In the recent decade, remote sensing data analysis has benefited from exploiting the power of learning (ML) algorithms in LULC classification, such as support vector machines (SVM) [11,12], Decision Trees (DT) [13], Random Forest (RF) [9,14,15], Nearest Neighbor [16,17], Deep Learning (DL) [18]. More recently, ensemble ML and DL have gained much attention in various fields, especially in applied remote sensing work, because they can handle high-resolution images to capture fine structural information. This study focused on the examination of the stacking ensemble in classification problems.
Although building an appropriate stacking ensemble model to improve model accuracy and reduce biases is possible, current state-of-the-art practices involve model evaluation using holdout data (a random subset of training data). The data collection process is not usually random; therefore, a random selection of observations to create the testing data set does not guarantee independence from training observations when a spatial dependency is inherent in the data. Spatial dependency in the sampling data arises from spatial sampling biases, as observers tend to collect data from a clustered hotspot of their activity. This phenomenon of spatial dependency [19] is called spatial autocorrelation (SAC) [20]. When spatial data are autocorrelated, the considered model fails to account for a critical determinant that is spatially structured and thus causes spatial structure in the response. Another SAC issue in the input data set can result in unreliable results through validation approaches because an observation point cannot act as spatially independent validation of proximity data points [21,22]. Using such cross-validation approaches without accounting for spatial structures of a input data provides overoptimistic results, making accuracy assessment unreliable[9].
We used target-oriented validation strategies to reduce spatial bias in training data in LULC classification problems, which groups similar observations into cluster. The resultant clusters are treated as folds in Machine Learning (ML). Of the total identified clusters, all except one are used in model training, and the remaining cluster is used for model testing. Model training stops when all clusters are used in testing models. Comparing the performance of LULC classification based on random-k-fold and target-oriented cross-validation, we demonstrated a reduction in overinflation of overall accuracy. This study uses sentinel 2A and NAIP data to evaluate bagging, boosting, and stacking on sentinel-fused NAIP data using the GEOBIA approach.

2. Materials and Methods

2.1. Study Area

The study area (Figure 1, 5381.73 km2) covers a heterogeneous landscape in central Texas Irion and Tom Green County. The mean annual precipitation is 508 mm, and the minimum and maximum temperatures range from 0° C to 35° C. Most of the study area is situated on the Semiarid Edwards Plateau with scattered woody vegetation [23]. The current cropland area in the area was converted from the Red Prairie area [23]. The study area covers the forests of live oak (Quercus fusiformis), Texas oak (Q. buckleyi), Ashe juniper (Juniperus ashei), and mixed grass prairie with scatted honey mesquite (Prosopis glandulosa) [23].

2.2. Imagery Data Set

2.2.1. NAIP Orthoimagery

The national agriculture imagery program acquires digital orthophoto quarter-quads (DOQQ) every 2-3 years. NAIP images DOQQS used in this study were acquired in 2020 between August 23 and October 18 through ten flight missions. Each DOQQ contains four working bands, including red (465 – 676 nm), green (604 – 664 nm), blue (533 – 587 nm), and near infrared (NIR) (420 – 492 nm). The spatial resolution of the entire data set is 0.6 m, and the radiometric resolution is 8-bit [digital number values range: 0 to 255].

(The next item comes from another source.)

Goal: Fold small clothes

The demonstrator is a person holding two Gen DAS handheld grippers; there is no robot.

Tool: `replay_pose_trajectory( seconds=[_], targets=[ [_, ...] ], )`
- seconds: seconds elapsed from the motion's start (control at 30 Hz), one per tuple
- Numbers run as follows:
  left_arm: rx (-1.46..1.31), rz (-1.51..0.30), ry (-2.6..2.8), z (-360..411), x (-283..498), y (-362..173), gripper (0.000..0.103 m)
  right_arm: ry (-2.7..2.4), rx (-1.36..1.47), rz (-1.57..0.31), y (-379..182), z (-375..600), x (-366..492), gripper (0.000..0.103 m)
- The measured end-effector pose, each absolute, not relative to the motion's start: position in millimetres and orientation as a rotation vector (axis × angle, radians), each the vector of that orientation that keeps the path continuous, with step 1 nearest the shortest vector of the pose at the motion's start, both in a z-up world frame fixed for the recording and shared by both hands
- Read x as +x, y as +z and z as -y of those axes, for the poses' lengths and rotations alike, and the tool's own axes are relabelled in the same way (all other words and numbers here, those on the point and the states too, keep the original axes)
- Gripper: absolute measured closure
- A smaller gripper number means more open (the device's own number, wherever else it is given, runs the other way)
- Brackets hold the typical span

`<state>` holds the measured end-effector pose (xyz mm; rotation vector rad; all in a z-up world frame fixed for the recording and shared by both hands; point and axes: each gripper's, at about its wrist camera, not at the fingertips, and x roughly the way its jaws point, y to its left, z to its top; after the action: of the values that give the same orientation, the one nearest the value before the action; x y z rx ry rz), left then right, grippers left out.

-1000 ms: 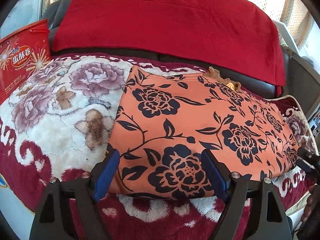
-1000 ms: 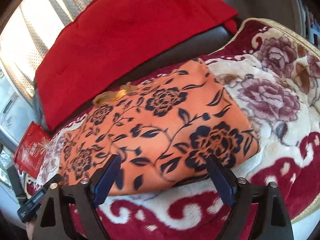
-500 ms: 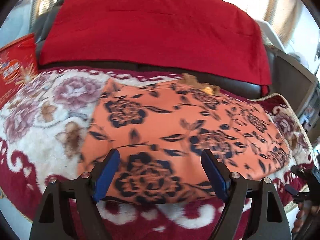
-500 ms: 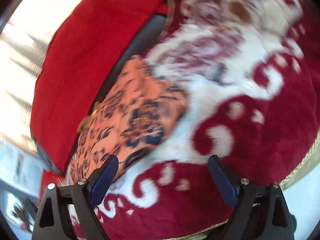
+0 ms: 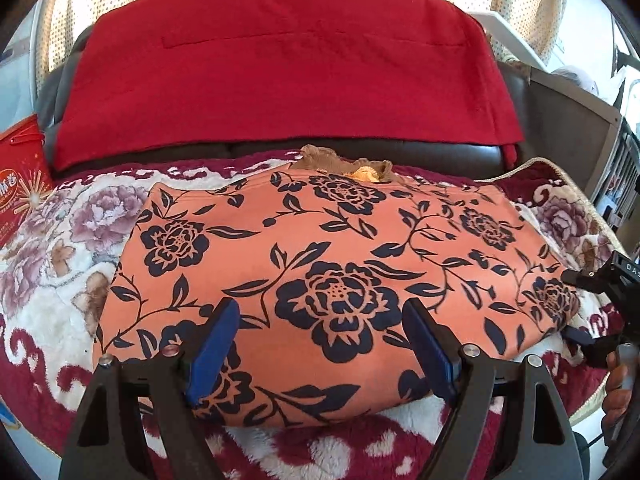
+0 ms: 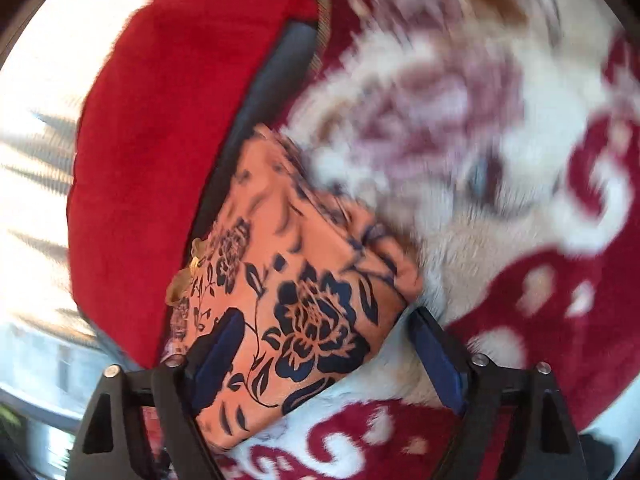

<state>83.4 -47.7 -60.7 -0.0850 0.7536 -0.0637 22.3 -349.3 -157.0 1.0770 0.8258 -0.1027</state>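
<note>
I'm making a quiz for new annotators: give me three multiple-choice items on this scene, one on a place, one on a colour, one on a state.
1. Where does the orange garment lie?
A. on the floral blanket
B. on the red cloth
C. in the red box

2. What colour is the garment's flower print?
A. white
B. dark navy
C. green

3. How does the left hand-held gripper stand?
A. shut on the garment
B. open over its near edge
C. shut on the blanket

Answers: 1 A, blanket shows all round the garment; 2 B, dark blooms and leaves on orange; 3 B, its blue fingers stand wide apart with the cloth flat between them.
</note>
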Motion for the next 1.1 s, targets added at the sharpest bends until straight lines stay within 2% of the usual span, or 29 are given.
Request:
replay_pose_trajectory(
  seconds=[0.07,0.13,0.17,0.2,0.23,0.27,0.3,0.4,0.5,0.57,0.67,0.77,0.93,1.0,1.1],
  targets=[
    [-0.1,-0.763,-0.054,45,85,-61,0.019,-0.111,1.058,-0.805,-154,351,24,0.022],
    [-0.144,-0.777,-0.038,39,86,-59,0.019,-0.131,1.005,-0.812,-152,351,33,0.036],
    [-0.153,-0.766,-0.023,37,86,-58,0.019,-0.151,0.945,-0.82,-151,351,39,0.054],
    [-0.139,-0.759,0.007,37,87,-59,0.019,-0.173,0.895,-0.84,-153,351,46,0.066],
    [-0.111,-0.777,0.034,39,90,-62,0.019,-0.173,0.881,-0.849,-156,352,50,0.067],
    [-0.07,-0.851,0.044,43,99,-75,0.019,-0.17,0.864,-0.852,-154,352,54,0.075],
    [-0.041,-0.965,0.016,47,110,-93,0.019,-0.158,0.832,-0.863,-148,348,58,0.09],
    [-0.138,-0.941,-0.022,34,108,-87,0.018,-0.157,0.714,-0.83,-107,324,70,0.091],
    [-0.257,-0.833,-0.007,3,96,-68,0.018,-0.093,0.558,-0.723,-43,278,80,0.092],
    [-0.356,-0.749,0.068,-32,86,-56,0.018,-0.003,0.434,-0.654,0,224,85,0.092],
    [-0.461,-0.655,0.217,-84,71,-49,0.018,0.129,0.27,-0.593,30,144,82,0.092],
    [-0.551,-0.626,0.346,-132,59,-53,0.018,0.248,0.152,-0.639,10,66,86,0.092],
    [-0.646,-0.649,0.404,-176,47,-69,0.018,0.306,0.019,-0.96,-104,-7,119,0.092],
    [-0.655,-0.629,0.41,-181,38,-66,0.018,0.302,0.05,-0.92,-92,-7,115,0.092],
    [-0.678,-0.604,0.422,-190,33,-64,0.018,0.323,0.077,-0.806,-38,-8,111,0.092]
  ],
)
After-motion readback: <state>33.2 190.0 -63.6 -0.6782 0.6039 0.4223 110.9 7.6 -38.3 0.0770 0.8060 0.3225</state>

2.2.2. Sentinel Multi-Spectral Imagery

The sentinel-2 multispectral instrument was developed by the European Space Agency (ESA), which consists of a constellation of two polar-orbiting satellites in the same Sun-synchronous orbit covering areas from 56° to 84° latitude [24,25]. Sentinel-2 has 13 spectral bands between visible and short-wave infrared, with three bands at 60, six at 20 m, and four at 10 m spatial resolution. The radiometric resolution of 13 bands is 12-bit [digital number values range 0-4095]. The temporal resolution of Sentinel 2B is five days, while Sentinel 2A has a slightly coarser temporal resolution of ten days.
This study uses 11 Sentinel 2A images from 2020, one image per month except for February. The criterion for image selection was that the images must have little or no contamination from clouds or haze. All Sentinel 2A scenes were downloaded in level-1C processing format from the Copernicus Open Access Hub (https://scihub.copernicus.eu/) on June 07, 2021. This study only used four bands (red, green, blue and Near infrared) available at 10 m spatial resolution.

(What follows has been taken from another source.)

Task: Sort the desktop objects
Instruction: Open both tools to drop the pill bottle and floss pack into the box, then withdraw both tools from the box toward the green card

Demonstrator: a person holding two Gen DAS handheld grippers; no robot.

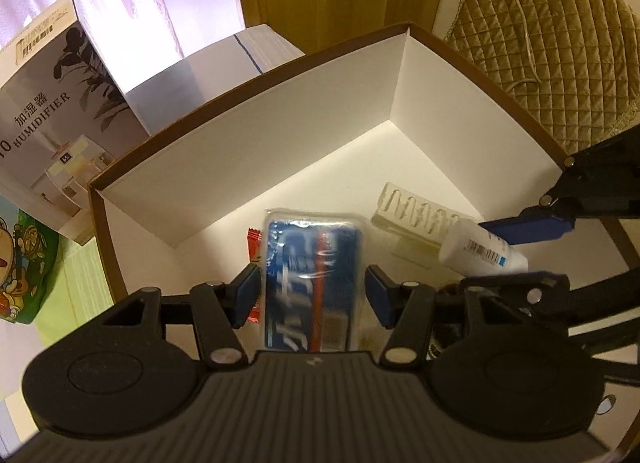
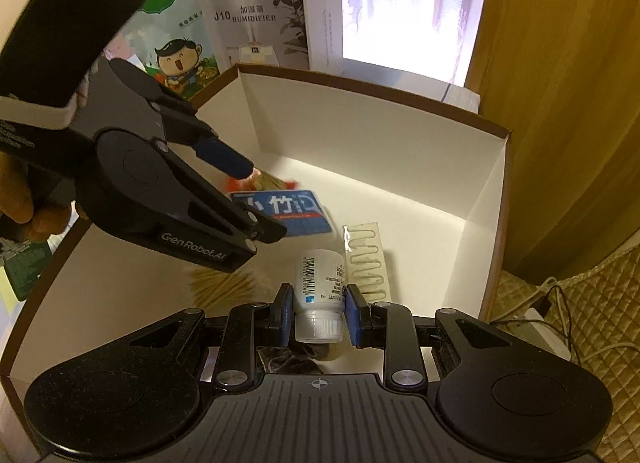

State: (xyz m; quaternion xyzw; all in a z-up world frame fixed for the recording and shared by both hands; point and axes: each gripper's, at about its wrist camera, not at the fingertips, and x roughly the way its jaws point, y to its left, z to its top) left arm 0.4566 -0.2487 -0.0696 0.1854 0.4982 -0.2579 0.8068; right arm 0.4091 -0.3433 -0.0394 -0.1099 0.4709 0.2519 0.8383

2.3. Layer Generation and Dicing

We first calculated the soil-adjusted vegetation index (SAVI) on each image using several sentinel imagery. Then we extracted all near-infrared bands and produced principal component axes (PCA) [9,26,27]. Next, we also run PCA on SAVI layers. Finally, we calculated textures on the first PCA axis on SAVI layers [28,29].
To harness the high spatial resolution of NAIP imagery and the radiometric and temporal resolution of Sentinel imagery, we used former data sources for image segmentation for quality objects using eCognition software [30]. Due to the large extent of the study area, all necessary images were first generated, and then all layers were diced (clipped) into manageable sizes. Next, we generated several features based on NAIP and Sentinel images on each object/polygon in situ in eCognition. Finally, all objects with generated features were exported to merge into the final dataset.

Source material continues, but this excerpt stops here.